Cerené held the rim of her dress with her hands, pretending she was rubbing something on the earth with her feet.

“You can tell me,” Snow White said. “We agreed you can speak your mind when you’re with me.”

“People don’t like it when I speak mind,” she said faintly. “They usually laugh at me.”

“I won’t laugh.”

“I really like the prince,” she raised her eyes, eager to see Snow White’s reaction. “I like how he is always smiling and neatly dressed. He is such a handsome boy. I also admire that everyone bows to him and wants to please him. That’s why you bit the prince, right? You like him, too.”

“You could say that,” Shew wasn’t sure what the prince meant to her. She remembered she’d fed on his blood many times after the birthday incident, but nothing more—and he hadn’t appeared in this dream so far.
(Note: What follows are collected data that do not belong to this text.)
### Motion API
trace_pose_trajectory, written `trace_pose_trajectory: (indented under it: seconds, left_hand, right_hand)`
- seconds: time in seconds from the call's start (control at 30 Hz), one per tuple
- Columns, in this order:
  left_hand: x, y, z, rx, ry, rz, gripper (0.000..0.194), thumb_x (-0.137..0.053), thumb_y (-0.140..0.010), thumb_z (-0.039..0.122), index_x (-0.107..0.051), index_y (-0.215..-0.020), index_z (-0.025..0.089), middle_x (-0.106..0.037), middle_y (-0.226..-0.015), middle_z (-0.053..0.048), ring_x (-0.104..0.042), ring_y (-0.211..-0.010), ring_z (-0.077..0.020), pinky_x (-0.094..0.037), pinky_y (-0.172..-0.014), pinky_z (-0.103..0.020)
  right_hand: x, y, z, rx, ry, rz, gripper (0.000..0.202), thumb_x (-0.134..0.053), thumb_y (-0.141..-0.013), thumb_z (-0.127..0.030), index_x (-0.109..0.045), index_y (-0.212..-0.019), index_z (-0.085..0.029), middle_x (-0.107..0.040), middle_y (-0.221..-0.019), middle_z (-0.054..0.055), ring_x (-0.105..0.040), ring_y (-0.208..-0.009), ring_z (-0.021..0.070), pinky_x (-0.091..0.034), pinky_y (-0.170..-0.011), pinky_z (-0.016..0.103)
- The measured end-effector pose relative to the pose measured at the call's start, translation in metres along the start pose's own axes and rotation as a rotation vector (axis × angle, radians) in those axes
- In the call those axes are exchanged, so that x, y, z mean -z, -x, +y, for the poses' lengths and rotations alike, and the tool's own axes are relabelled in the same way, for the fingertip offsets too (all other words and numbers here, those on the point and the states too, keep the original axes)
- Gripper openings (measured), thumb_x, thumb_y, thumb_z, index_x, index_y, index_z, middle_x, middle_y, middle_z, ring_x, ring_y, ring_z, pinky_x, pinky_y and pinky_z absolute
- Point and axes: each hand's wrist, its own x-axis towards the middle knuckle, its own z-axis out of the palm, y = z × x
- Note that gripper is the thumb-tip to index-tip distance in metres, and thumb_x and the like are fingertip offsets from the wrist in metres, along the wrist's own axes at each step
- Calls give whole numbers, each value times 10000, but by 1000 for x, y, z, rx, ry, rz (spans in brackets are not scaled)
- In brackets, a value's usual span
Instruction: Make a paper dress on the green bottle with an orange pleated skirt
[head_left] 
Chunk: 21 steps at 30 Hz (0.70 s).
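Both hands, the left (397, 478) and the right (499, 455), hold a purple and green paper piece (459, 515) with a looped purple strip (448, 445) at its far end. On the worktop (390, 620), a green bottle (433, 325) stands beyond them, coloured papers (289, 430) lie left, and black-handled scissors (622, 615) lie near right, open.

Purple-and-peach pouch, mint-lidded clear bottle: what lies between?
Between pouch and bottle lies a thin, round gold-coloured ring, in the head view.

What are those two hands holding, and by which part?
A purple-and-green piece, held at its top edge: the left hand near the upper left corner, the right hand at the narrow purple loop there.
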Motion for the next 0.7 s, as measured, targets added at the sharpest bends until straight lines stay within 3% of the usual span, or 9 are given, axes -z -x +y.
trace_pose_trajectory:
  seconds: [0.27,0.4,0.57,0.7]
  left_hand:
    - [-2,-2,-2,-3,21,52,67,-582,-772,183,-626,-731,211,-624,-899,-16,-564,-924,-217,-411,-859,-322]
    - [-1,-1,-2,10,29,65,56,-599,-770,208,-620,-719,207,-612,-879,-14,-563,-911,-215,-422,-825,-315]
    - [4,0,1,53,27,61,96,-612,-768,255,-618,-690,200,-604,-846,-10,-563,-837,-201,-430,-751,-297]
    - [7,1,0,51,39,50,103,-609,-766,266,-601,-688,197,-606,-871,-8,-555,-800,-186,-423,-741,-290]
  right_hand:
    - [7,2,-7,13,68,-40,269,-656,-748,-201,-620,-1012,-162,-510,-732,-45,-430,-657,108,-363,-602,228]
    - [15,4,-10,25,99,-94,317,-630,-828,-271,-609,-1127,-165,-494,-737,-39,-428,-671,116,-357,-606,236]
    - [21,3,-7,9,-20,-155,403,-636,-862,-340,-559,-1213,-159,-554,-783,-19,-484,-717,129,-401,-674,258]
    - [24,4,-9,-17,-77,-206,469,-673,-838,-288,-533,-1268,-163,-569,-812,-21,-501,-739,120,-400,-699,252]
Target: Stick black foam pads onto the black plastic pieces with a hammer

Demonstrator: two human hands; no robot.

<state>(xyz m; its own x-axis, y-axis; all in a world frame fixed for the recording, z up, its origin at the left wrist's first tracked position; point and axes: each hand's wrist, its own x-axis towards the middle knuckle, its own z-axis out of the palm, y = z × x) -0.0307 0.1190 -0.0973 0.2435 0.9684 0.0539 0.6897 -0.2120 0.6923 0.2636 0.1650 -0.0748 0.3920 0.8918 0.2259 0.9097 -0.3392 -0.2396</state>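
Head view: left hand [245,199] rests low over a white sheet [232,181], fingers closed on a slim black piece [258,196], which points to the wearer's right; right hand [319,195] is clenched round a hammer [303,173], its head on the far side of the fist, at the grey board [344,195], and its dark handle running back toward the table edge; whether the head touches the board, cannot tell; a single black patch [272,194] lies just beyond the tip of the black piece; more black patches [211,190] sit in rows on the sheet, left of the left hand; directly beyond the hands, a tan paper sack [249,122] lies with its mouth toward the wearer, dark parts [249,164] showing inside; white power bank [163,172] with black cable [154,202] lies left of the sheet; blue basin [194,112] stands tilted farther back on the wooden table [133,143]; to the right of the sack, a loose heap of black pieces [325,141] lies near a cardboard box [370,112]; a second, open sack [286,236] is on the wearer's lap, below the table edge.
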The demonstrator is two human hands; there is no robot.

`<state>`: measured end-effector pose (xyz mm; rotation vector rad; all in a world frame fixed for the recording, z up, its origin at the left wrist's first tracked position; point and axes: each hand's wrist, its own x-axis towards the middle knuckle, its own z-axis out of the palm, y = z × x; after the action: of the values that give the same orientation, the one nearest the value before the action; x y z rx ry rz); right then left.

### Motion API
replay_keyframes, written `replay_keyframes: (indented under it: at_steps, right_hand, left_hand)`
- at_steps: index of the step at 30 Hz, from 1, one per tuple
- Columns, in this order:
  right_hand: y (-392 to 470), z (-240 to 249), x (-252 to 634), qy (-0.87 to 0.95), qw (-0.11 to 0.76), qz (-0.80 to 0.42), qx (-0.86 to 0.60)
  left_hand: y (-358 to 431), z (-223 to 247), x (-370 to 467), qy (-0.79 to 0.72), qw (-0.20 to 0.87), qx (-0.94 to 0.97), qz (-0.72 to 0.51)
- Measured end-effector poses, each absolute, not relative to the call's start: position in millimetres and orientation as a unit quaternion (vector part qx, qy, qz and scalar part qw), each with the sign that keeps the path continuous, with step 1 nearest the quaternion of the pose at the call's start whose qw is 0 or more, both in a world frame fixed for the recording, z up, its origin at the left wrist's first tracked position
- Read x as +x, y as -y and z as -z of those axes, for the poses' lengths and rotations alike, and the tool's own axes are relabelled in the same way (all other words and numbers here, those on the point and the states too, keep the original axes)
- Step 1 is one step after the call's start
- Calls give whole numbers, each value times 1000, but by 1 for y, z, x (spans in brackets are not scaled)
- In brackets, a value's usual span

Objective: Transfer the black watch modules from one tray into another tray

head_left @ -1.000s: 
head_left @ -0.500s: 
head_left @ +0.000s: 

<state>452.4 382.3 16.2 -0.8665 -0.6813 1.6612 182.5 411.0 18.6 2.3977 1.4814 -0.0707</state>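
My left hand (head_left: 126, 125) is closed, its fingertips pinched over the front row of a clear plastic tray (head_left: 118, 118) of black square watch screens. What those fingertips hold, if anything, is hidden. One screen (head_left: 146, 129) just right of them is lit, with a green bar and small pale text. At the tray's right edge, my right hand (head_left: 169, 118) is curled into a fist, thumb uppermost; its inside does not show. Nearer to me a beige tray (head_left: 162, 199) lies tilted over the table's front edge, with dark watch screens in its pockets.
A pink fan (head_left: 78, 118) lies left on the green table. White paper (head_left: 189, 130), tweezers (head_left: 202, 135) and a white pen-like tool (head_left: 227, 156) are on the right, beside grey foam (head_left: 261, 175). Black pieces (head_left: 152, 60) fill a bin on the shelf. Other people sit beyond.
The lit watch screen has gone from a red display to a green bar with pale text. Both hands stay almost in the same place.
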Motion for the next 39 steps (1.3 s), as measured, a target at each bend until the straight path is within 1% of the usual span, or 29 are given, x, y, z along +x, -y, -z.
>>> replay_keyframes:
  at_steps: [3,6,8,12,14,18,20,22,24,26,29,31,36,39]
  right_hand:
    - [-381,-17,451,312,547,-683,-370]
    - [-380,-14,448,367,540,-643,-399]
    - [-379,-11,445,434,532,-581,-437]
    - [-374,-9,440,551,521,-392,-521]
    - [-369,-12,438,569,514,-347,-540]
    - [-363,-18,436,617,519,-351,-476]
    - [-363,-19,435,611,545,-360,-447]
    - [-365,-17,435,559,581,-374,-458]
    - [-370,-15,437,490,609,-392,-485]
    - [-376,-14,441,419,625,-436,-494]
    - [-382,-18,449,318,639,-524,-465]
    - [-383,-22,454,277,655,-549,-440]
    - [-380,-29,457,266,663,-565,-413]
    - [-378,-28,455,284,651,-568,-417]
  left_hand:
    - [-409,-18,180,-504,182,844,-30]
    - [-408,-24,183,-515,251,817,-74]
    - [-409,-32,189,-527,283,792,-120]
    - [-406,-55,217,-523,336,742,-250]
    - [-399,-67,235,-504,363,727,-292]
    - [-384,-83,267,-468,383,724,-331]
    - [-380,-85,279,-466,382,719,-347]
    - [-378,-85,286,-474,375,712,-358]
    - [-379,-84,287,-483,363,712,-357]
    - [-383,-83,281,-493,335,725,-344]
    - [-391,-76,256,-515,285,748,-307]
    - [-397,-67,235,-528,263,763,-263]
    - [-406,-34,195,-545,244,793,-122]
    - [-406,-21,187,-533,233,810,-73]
Shew wondered if staying trapped in the Schloss for a hundred years made her forget a big portion of her past.

“You want to know a secret?” Cerené leaned forward over Oddly Tune’s grave. “There is someone else other than the prince that I really like.”

“Oh,” Snow White’s eyes widened. She wasn’t faking it. “Is he also rich and famous?”

“Not really,” Cerené said. “But he is strong and everyone fears him.”